# WHAT TO PRODUCE
Every line holding the string "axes" should be copied out of the listing.

# RECORDED INFORMATION
▼
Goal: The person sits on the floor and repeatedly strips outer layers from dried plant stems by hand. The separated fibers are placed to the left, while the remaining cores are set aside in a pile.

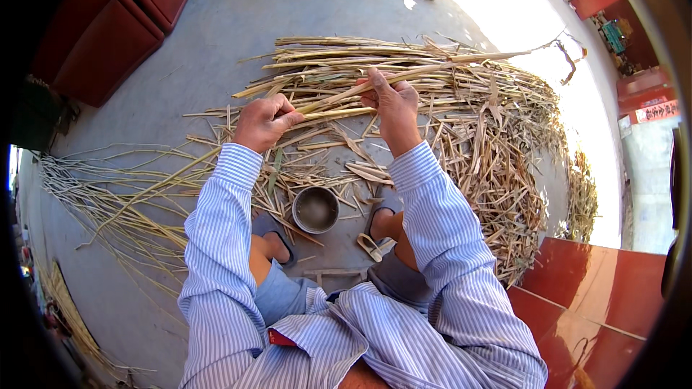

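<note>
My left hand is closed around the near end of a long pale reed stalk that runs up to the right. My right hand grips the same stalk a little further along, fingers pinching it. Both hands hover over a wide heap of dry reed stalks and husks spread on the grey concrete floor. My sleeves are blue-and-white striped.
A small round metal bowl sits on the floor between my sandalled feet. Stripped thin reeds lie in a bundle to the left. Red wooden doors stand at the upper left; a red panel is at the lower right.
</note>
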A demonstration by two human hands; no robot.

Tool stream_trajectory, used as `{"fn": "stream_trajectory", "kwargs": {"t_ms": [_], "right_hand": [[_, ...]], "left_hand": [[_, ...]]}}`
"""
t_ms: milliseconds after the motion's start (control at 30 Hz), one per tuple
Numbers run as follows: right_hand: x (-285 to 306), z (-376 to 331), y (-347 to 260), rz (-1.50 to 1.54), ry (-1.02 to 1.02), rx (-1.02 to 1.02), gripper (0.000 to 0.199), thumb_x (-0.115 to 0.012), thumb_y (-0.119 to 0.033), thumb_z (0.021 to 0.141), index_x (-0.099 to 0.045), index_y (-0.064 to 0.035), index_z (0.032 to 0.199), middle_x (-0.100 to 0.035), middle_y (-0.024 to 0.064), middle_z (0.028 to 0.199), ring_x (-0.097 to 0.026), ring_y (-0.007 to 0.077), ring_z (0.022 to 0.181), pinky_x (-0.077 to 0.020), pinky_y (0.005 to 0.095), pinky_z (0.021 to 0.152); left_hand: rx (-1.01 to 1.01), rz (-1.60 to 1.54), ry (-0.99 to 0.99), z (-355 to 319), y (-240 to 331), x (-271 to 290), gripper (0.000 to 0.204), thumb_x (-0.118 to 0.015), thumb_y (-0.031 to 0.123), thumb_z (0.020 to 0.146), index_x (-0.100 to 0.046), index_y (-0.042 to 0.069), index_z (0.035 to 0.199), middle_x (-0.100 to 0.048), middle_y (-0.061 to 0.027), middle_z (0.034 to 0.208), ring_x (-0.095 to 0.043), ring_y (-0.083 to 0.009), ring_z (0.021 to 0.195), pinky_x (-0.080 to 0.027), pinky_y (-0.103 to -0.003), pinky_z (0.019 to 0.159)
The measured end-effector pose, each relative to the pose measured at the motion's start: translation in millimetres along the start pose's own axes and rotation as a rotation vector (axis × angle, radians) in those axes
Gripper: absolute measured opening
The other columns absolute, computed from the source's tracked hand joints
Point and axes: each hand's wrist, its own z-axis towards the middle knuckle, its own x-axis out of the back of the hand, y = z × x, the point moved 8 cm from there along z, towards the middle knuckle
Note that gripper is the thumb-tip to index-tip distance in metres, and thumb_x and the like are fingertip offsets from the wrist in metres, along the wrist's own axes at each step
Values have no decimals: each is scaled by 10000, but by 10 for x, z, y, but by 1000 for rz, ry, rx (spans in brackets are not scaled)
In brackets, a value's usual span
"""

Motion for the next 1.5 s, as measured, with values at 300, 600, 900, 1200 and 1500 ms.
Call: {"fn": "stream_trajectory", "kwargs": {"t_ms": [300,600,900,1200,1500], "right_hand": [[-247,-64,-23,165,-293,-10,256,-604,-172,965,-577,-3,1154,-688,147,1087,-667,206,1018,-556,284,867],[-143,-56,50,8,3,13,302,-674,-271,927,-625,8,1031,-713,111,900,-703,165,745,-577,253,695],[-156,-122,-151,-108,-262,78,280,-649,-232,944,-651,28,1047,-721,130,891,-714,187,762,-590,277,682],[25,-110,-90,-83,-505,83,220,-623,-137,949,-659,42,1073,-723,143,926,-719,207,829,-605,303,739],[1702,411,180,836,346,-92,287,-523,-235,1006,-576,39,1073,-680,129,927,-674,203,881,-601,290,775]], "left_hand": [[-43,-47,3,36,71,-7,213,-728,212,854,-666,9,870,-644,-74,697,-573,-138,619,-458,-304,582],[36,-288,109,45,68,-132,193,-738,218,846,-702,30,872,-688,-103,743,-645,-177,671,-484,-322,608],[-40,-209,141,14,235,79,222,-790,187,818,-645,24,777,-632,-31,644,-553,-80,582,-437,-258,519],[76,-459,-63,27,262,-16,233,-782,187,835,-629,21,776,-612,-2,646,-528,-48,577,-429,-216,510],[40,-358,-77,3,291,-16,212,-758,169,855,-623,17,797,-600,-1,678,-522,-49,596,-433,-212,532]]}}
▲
# OUTPUT BELOW
The measured end-effector pose, each relative to the pose measured at the motion's start: translation in millimetres along the start pose's own axes and rotation as a rotation vector (axis × angle, radians) in those axes
Point and axes: each hand's wrist, its own z-axis towards the middle knuckle, its own x-axis out of the back of the hand, y = z × x, the point moved 8 cm from there along z, towards the middle knuckle
Note that gripper is the thumb-tip to index-tip distance in metres, and thumb_x and the like are fingertip offsets from the wrist in metres, along the wrist's own axes at each step

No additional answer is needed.